Data entries
=== Section Start ===

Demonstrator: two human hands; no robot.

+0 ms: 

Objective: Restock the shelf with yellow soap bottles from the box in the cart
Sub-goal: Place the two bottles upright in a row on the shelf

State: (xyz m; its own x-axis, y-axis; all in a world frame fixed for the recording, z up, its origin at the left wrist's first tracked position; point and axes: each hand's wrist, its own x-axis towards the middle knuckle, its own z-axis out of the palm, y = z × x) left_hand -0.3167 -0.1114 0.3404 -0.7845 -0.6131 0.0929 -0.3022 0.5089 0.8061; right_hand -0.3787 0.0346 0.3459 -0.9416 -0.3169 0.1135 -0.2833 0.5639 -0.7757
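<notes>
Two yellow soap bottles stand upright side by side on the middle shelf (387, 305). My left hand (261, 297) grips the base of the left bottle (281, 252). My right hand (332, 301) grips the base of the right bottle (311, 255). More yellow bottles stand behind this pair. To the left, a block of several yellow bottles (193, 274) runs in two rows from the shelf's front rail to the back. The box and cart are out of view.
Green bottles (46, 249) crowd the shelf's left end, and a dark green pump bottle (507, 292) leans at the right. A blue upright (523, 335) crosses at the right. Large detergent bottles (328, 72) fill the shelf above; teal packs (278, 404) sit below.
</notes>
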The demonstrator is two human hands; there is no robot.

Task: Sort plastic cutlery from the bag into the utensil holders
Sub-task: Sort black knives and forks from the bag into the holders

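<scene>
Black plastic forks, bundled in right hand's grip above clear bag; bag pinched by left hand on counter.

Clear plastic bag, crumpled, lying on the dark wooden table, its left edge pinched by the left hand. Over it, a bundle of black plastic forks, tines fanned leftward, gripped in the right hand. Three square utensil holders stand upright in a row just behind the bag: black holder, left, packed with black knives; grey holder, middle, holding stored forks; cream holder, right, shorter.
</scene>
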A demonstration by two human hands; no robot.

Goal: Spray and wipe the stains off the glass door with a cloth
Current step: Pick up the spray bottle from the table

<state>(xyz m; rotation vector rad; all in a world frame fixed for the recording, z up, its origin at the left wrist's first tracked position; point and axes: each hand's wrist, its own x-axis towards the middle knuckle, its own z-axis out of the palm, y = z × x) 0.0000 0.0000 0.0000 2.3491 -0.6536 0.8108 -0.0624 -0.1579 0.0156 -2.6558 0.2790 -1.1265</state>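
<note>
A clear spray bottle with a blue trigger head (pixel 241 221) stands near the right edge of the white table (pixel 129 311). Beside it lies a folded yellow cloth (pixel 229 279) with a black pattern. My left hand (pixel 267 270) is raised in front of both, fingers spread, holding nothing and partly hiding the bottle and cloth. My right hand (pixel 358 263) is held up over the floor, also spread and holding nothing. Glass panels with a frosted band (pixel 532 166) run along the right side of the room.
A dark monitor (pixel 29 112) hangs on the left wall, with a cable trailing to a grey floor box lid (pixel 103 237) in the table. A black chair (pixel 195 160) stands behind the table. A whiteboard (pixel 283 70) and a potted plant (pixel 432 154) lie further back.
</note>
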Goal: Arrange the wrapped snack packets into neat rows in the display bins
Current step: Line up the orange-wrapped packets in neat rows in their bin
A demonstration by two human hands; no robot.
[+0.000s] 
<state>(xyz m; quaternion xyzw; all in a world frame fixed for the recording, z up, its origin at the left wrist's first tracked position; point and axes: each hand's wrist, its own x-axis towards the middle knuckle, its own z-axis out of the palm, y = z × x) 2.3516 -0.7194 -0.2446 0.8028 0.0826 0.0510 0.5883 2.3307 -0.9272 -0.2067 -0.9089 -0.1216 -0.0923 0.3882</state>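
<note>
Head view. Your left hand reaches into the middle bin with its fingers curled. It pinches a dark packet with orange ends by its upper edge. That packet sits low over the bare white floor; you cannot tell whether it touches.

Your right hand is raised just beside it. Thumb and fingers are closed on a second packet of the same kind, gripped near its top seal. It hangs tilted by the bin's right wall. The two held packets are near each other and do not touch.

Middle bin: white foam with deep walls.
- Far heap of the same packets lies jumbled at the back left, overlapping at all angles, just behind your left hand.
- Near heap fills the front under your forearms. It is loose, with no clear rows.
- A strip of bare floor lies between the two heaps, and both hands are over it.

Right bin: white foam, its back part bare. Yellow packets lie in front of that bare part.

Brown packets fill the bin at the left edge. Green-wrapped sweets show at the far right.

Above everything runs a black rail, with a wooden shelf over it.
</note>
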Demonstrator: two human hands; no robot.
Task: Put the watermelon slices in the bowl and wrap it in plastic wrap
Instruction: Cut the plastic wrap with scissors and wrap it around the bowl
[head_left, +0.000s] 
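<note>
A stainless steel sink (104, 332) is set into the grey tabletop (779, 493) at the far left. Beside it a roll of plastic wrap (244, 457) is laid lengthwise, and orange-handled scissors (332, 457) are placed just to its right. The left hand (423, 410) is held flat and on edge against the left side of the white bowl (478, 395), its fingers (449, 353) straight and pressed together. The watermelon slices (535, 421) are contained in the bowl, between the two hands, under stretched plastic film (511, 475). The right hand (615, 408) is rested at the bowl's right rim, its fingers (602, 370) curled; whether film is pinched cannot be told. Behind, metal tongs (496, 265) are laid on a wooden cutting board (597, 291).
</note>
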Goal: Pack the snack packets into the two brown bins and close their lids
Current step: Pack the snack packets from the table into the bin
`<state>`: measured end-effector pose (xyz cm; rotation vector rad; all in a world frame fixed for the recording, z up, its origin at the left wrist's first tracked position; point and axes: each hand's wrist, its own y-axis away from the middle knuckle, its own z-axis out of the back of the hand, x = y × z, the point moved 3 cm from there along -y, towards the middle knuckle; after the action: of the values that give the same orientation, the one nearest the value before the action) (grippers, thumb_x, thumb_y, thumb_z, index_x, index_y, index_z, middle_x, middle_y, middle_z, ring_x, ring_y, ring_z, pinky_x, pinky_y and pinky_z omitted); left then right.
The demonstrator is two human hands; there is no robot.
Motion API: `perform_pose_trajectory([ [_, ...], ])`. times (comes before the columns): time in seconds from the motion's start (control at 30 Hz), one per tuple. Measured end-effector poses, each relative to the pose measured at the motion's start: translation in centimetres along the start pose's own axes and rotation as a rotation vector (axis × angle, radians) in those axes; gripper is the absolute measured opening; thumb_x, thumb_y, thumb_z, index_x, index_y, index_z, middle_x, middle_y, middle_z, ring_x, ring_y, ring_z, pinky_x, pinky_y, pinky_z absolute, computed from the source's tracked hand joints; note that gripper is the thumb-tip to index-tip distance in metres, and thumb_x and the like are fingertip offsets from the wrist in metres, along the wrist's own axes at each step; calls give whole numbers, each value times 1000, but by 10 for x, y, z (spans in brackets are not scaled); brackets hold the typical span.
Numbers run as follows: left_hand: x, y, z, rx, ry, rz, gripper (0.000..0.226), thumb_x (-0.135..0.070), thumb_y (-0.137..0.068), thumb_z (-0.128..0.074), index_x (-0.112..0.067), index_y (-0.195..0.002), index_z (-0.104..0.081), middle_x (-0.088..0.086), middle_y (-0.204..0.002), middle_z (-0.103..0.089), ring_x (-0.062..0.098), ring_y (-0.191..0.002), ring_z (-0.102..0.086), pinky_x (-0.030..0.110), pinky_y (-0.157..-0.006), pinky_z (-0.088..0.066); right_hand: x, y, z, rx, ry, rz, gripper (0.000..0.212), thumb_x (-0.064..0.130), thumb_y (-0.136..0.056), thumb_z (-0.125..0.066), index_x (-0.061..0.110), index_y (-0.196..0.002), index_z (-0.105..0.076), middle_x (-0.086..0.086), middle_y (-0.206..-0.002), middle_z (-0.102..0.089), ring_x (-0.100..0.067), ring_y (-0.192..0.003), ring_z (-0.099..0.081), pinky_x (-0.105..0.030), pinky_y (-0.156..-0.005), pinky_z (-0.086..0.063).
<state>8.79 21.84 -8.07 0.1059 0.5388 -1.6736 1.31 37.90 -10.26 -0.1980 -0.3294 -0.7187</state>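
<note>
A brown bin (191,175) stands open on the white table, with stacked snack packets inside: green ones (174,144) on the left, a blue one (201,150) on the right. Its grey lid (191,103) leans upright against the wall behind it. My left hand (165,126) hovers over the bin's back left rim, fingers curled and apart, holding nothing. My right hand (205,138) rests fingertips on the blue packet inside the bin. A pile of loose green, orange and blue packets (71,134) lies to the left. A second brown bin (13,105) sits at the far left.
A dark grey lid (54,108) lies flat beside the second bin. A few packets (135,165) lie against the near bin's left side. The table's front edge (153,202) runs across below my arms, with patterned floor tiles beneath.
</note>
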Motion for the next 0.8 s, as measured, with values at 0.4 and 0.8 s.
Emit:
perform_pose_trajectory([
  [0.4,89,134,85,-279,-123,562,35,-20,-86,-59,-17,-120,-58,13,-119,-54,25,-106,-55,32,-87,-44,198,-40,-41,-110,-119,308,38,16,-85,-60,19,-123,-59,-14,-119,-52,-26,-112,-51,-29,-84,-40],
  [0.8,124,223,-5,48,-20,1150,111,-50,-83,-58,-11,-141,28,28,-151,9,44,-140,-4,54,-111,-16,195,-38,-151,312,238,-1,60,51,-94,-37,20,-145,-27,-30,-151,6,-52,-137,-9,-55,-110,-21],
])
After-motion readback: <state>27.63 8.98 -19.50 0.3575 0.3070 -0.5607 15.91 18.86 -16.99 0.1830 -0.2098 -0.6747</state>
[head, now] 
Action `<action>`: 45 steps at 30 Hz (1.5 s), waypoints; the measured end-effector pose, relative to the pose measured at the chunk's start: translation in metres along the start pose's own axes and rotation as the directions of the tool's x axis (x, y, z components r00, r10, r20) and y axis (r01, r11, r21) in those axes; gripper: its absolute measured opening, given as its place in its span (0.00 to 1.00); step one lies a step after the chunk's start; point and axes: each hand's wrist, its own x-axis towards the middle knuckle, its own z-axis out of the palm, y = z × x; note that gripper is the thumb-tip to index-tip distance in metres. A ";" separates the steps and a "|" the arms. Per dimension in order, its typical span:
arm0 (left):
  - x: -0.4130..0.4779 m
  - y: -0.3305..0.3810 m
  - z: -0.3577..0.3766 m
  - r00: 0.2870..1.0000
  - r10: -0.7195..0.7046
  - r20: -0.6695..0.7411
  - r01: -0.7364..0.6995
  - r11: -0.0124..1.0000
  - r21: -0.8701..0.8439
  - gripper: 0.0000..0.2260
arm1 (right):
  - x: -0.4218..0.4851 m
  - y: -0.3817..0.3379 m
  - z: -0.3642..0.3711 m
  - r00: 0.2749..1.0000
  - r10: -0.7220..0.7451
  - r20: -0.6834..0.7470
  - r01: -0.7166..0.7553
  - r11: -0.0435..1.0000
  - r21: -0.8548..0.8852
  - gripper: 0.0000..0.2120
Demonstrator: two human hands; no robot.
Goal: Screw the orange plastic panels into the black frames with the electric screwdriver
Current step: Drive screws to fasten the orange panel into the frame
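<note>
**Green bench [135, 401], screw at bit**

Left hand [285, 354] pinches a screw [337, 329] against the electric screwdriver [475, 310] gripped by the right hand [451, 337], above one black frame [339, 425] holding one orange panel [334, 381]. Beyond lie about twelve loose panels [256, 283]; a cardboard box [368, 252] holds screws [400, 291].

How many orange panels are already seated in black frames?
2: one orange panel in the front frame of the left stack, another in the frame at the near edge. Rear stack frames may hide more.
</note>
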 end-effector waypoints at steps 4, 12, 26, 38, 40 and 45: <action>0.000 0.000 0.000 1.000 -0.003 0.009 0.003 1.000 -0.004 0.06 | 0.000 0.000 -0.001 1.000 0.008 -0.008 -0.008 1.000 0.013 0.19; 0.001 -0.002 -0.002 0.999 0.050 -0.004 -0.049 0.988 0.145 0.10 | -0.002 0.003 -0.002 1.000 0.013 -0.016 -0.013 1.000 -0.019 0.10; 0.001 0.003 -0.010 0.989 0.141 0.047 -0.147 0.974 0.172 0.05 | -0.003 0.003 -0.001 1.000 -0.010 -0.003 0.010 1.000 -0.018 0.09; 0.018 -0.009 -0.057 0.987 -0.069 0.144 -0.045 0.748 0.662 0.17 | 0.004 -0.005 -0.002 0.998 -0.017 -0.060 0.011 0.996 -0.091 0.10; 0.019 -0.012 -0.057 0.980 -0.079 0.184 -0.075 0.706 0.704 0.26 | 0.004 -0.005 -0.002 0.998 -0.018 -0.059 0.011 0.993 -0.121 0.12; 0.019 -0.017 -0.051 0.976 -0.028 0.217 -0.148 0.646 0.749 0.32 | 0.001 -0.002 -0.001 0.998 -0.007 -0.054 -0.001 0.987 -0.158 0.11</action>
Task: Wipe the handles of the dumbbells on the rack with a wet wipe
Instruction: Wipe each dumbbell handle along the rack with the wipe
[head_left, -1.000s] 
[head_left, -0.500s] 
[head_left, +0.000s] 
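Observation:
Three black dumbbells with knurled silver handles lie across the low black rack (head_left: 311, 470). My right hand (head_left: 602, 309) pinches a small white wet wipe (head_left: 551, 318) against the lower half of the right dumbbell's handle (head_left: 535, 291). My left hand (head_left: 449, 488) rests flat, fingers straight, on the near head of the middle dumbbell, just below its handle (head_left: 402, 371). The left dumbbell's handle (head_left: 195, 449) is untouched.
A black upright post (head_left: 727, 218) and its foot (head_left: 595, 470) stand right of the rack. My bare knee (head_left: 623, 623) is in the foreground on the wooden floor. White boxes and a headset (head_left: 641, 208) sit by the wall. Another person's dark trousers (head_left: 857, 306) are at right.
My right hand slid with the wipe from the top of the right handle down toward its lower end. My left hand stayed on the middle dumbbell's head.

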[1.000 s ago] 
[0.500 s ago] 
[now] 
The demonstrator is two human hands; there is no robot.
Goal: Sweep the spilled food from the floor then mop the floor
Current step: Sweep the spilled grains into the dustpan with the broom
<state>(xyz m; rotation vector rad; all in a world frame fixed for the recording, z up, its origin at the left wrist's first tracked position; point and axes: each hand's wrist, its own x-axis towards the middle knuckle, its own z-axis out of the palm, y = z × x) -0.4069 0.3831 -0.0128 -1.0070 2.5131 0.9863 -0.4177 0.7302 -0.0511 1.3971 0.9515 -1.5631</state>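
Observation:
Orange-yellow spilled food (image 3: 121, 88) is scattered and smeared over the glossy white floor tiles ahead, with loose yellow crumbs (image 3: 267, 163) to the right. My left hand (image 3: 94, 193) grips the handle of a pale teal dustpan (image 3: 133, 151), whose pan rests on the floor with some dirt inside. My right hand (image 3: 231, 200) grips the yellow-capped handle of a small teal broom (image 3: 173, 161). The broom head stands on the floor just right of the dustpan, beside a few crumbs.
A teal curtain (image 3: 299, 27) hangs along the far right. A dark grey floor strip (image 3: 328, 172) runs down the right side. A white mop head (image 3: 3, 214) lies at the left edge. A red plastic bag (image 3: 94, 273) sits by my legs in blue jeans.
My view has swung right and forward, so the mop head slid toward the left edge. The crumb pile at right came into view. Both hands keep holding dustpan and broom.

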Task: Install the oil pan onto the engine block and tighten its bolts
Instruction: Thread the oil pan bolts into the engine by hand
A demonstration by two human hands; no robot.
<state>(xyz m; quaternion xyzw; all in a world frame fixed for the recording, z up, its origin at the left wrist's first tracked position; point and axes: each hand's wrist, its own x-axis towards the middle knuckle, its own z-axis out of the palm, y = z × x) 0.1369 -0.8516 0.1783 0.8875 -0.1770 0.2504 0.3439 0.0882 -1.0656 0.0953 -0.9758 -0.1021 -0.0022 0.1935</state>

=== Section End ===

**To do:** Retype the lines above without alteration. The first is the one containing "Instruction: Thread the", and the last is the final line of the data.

**Output below:**
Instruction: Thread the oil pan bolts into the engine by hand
A demonstration by two human hands; no robot.
<state>(xyz m; quaternion xyzw; all in a world frame fixed for the recording, z up, its origin at the left wrist's first tracked position; point and axes: each hand's wrist, its own x-axis towards the middle knuckle, its own z-axis out of the palm, y = z × x) 0.1369 -0.8516 0.1783 0.8875 -0.1770 0.2504 0.3439 0.0882 -1.0656 0.0953 -0.9758 -0.1021 -0.0022 0.1935</state>

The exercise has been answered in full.